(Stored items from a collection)
>>>

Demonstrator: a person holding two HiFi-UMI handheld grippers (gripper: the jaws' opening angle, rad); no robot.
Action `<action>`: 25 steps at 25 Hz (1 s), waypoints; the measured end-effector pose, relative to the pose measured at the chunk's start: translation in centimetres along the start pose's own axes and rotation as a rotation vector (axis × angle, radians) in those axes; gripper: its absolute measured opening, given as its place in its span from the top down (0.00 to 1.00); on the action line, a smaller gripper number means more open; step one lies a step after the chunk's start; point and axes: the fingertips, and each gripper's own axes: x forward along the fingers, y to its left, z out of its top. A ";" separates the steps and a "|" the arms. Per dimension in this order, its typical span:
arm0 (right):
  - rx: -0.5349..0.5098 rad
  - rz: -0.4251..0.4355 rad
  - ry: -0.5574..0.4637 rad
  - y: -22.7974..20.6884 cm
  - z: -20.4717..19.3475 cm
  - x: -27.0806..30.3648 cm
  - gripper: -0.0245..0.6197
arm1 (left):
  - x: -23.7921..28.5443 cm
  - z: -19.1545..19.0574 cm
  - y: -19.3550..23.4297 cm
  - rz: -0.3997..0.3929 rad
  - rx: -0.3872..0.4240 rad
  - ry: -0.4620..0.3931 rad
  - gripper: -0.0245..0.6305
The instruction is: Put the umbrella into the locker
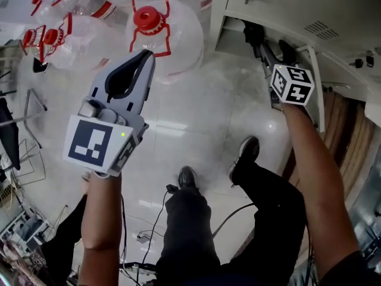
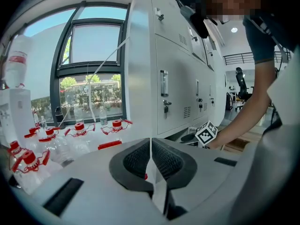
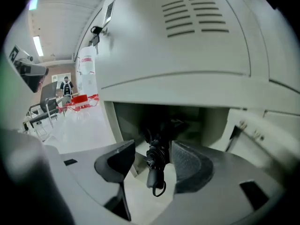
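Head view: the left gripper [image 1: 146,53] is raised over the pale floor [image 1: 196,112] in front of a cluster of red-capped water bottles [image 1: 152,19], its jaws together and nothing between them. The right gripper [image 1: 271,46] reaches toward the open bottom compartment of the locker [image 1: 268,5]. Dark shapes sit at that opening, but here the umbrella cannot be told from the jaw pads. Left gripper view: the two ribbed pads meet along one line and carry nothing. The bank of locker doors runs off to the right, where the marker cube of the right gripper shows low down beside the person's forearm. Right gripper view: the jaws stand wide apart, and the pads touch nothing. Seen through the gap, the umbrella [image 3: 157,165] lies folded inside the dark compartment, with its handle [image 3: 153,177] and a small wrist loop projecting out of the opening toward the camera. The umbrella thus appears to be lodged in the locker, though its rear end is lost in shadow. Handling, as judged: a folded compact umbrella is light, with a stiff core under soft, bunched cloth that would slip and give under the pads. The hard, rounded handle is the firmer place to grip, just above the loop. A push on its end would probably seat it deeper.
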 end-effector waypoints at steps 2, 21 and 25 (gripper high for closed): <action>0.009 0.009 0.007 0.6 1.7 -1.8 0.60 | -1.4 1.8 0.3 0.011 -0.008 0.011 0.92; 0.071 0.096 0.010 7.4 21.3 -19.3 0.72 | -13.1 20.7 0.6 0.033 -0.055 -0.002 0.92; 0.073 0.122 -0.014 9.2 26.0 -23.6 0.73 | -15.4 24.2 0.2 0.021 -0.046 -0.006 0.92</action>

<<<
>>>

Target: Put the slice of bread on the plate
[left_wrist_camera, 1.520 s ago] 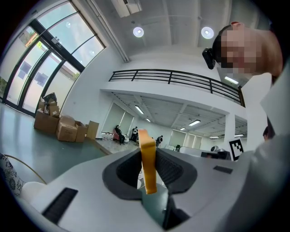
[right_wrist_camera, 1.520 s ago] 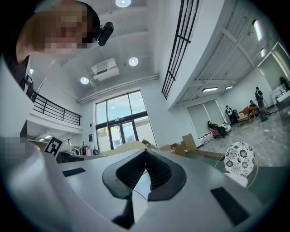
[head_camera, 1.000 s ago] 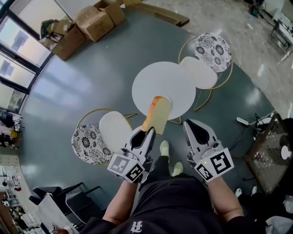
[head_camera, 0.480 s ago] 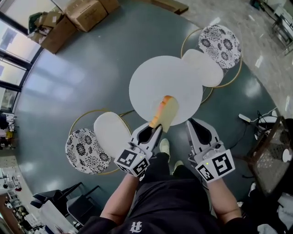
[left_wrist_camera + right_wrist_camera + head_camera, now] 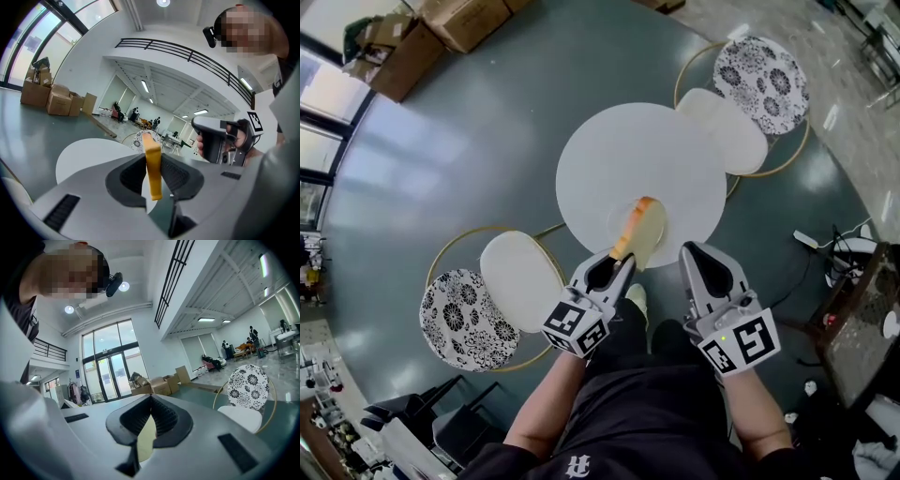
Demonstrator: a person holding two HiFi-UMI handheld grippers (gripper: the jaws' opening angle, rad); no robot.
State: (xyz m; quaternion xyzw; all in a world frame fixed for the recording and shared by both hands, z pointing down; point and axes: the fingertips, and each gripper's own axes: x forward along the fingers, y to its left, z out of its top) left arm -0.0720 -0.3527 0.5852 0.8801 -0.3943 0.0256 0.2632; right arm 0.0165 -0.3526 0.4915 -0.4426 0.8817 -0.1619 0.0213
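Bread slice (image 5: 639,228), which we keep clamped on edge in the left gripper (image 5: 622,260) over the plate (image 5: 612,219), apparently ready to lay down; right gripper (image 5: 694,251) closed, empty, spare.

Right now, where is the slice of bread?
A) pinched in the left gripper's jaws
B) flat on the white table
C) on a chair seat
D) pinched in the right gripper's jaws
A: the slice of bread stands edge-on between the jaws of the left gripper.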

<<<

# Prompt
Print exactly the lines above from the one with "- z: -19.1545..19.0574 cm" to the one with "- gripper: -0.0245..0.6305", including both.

# Expected answer
  - z: -19.1545..19.0574 cm
  - y: -19.3550..23.4297 cm
  - rz: -0.3997..0.3929 rad
  - rx: -0.3872..0.4240 rad
  - ry: -0.4620..0.3931 rad
  - gripper: -0.0245..0.6305

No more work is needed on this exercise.